Л я л я (озадаченно). Нет. А при чем тут…

С е р г е й. На психиатрию просись! (Ушел.)

Ляля опять всхлипнула, прикрыла глаза ладонями, ушла в противоположную сторону. Некоторое время сцена пуста, только слышны неясные голоса, хлопанье пробок, аплодисменты. Появляется  К л е ц к о. Стоит у колонны. Слушает. Потом уходит к буфетной стойке и тут же возвращается с бутылкой вина и фужером. Присел к столику, Налил себе вина, но так и не притронулся к нему. С дымящейся папироской в руке вышел из глубины фойе  А л е к с е й. Увидел Клецко. Остановился в нерешительности. Клецко поднял голову.

К л е ц к о. Здравствуй.

А л е к с е й. Здравствуйте, Антон Степанович… Что вы здесь-то? Идемте.
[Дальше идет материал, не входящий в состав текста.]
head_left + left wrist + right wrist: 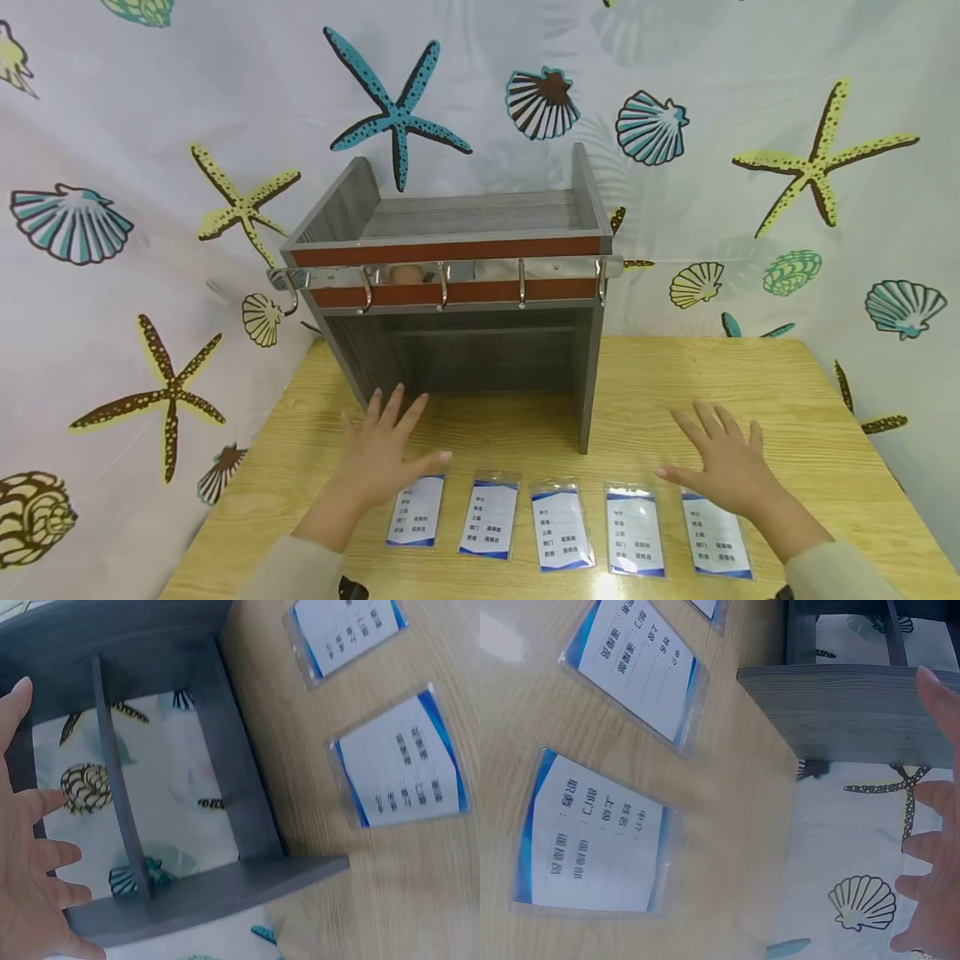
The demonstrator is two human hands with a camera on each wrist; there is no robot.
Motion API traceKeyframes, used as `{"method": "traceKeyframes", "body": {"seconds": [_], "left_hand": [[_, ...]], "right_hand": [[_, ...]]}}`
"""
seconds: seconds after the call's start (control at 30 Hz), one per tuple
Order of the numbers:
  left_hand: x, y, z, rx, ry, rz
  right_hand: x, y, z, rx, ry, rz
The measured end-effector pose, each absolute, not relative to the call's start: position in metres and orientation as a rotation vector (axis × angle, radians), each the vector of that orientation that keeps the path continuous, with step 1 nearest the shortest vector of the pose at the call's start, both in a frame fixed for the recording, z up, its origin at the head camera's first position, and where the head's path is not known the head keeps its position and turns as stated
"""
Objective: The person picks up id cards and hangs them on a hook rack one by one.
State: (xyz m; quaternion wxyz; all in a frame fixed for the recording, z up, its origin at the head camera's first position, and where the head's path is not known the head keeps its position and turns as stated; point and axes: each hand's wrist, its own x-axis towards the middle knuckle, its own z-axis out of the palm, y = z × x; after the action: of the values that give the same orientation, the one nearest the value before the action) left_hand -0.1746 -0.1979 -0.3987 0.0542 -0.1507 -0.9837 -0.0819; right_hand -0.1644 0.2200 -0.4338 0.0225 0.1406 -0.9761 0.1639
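Several badge cards in clear plastic sleeves lie in a row along the front of the table. My left hand, fingers spread, is over the leftmost badge card and overlaps its upper part in the head view. Fingers apart and holding nothing, my right hand is over the rightmost badge card. Between them lie the second badge card, the middle badge card and another badge card. Behind the cards stands a grey wooden rack with a metal hook rail across its front.
Several hooks, among them a hook, hang bare from the rail, which juts past the rack's sides. The wooden tabletop extends to the right of the rack. A white cloth printed with shells and starfish surrounds the table's back and sides.
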Motion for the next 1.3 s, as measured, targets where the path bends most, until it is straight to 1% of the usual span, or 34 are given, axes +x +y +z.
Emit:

К л е ц к о. Не звал ом меня. Мать позвал, а меня нет.

А л е к с е й (не сразу). Но ведь вы сами…

К л е ц к о. Что я сам? (Долго молчит.) Хорошего хотел, как себе… На завод его привел. Как меня мой отец, его дед приводил. Самостоятельный он в кого? В меня. Только так и я не рубил. По живому.

А л е к с е й. Вы тоже не по мертвому.

К л е ц к о. Знаю. Но через себя не переступишь.

А л е к с е й. А надо бы…

К л е ц к о (не сразу). Говорят, ты мастером согласился на участок? Сработаемся ли?

А л е к с е й. Попробуем.

Клецко встал, пошел к стойке, вернулся с пустым фужером, налил вина, подвинул к Алексею.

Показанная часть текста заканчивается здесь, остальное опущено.